Work instructions:
Within the data that follows, set down exactly the lines from the one containing "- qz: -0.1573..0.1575" through the one containing "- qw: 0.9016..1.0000", both ends included.

Supplied information Block Start

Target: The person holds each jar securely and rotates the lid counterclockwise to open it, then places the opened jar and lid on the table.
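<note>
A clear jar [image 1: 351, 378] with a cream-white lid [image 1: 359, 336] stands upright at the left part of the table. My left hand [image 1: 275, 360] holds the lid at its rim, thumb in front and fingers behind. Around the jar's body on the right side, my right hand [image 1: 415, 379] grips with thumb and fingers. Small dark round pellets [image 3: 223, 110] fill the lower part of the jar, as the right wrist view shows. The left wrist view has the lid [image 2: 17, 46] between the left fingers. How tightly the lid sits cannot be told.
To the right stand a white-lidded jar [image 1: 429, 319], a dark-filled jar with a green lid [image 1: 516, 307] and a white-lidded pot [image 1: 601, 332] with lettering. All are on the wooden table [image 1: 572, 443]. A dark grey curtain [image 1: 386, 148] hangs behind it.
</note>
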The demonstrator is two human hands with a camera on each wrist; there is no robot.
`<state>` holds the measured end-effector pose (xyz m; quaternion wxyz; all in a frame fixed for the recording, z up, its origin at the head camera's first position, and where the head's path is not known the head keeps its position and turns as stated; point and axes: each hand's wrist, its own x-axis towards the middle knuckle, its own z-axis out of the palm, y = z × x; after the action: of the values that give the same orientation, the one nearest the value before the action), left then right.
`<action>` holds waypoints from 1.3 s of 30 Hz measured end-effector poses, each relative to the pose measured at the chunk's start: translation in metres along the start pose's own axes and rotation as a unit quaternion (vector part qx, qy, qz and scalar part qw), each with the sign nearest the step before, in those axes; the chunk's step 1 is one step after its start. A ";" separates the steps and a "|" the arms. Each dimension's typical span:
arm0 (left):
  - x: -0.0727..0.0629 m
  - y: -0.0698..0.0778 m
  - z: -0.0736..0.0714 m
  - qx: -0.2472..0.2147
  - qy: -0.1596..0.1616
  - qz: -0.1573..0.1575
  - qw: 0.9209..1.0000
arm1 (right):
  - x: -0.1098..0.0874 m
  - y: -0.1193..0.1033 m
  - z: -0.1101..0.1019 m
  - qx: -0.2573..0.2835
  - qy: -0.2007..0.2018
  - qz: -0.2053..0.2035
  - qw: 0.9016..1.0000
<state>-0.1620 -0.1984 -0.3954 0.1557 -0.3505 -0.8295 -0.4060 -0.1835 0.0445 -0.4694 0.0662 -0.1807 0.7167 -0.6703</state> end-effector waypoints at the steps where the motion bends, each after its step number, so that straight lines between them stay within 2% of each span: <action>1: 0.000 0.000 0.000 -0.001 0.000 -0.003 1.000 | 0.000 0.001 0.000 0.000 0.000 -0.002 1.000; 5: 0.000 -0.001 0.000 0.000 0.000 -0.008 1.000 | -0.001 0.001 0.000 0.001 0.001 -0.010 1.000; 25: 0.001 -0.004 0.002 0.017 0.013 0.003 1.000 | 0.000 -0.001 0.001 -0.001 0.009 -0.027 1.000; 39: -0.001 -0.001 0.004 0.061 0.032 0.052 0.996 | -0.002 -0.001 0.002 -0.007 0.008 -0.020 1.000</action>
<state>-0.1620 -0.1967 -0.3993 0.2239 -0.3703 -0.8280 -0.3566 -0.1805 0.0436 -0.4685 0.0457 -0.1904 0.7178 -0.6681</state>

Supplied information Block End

Solution to this exercise:
  - qz: -0.1573..0.1575
  - qw: 0.9209..1.0000
arm1 (right):
  - x: -0.1098..0.0874 m
  - y: -0.1193..0.1033 m
  - z: -0.1101..0.1019 m
  - qx: -0.2573..0.2835
  - qy: -0.2007..0.2018
  - qz: -0.2053..0.2035
  - qw: 0.9016..1.0000

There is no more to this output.